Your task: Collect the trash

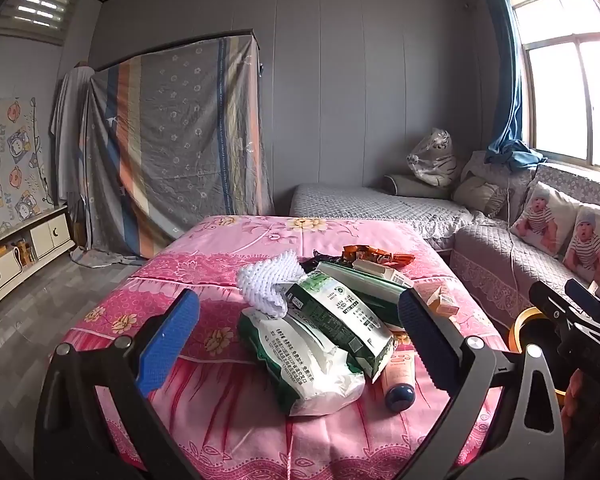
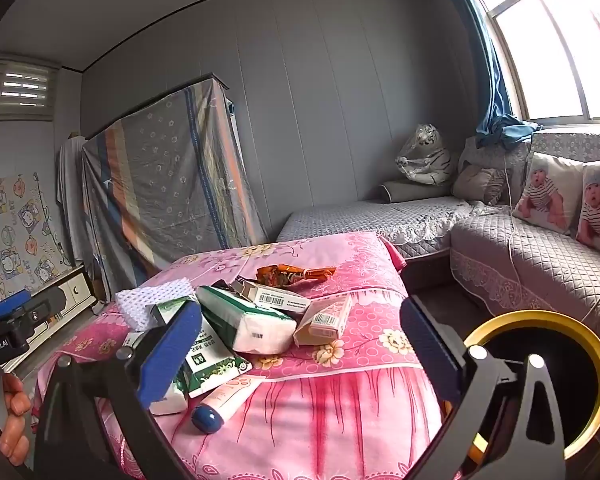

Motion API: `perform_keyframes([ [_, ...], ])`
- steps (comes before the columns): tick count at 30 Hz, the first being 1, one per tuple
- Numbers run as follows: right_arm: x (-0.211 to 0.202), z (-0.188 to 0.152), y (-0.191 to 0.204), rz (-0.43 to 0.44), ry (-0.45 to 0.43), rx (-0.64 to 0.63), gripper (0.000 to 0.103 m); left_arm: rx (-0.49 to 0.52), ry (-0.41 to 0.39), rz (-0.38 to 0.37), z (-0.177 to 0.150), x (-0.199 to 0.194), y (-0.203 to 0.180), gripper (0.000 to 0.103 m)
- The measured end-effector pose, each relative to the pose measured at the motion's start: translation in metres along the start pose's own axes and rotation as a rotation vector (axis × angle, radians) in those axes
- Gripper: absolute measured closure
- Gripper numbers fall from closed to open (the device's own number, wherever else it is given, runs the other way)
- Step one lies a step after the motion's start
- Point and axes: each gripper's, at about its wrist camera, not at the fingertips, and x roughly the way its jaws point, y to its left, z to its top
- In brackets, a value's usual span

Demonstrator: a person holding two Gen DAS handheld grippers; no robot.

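Note:
A pile of trash lies on a table with a pink floral cloth (image 1: 220, 420): a white tissue pack (image 1: 312, 364), a green-and-white carton (image 1: 340, 316), white foam netting (image 1: 270, 280), a pink tube with a blue cap (image 1: 398, 380), small boxes (image 1: 440, 300) and an orange wrapper (image 1: 376, 256). My left gripper (image 1: 296, 344) is open and empty, its jaws on either side of the pile. My right gripper (image 2: 300, 356) is open and empty above the table's near edge, beside the tube (image 2: 228, 400). A yellow-rimmed black bin (image 2: 556, 384) stands right of the table.
A grey quilted sofa (image 2: 540, 256) with baby-print cushions runs along the right under a window. A cloth-draped wardrobe (image 1: 172, 148) stands at the back. A low white cabinet (image 1: 24, 256) is at the left. Grey floor lies left of the table.

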Motion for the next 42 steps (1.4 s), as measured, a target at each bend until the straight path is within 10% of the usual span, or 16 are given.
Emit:
perform_keyframes([
  [42,0.0056,-0.004,-0.0022,-0.012,0.024,0.021,0.007,-0.005,0.015,0.005,0.0051,0.0047,0.0024,0.008],
])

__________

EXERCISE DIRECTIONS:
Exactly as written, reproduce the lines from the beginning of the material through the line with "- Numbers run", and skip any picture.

ANSWER BOX:
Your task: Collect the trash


Motion API: `perform_keyframes([ [_, ...], ])`
- steps (comes before the columns): tick count at 30 Hz, the first being 1, one per tuple
- Numbers run as follows: right_arm: x (-0.211 to 0.202), z (-0.188 to 0.152), y (-0.191 to 0.204), rz (-0.43 to 0.44), ry (-0.45 to 0.43), rx (-0.64 to 0.63), gripper (0.000 to 0.103 m); left_arm: rx (-0.49 to 0.52), ry (-0.41 to 0.39), rz (-0.38 to 0.37), z (-0.177 to 0.150), x (-0.199 to 0.194), y (-0.203 to 0.180), gripper (0.000 to 0.103 m)

Nothing remains to add to the output.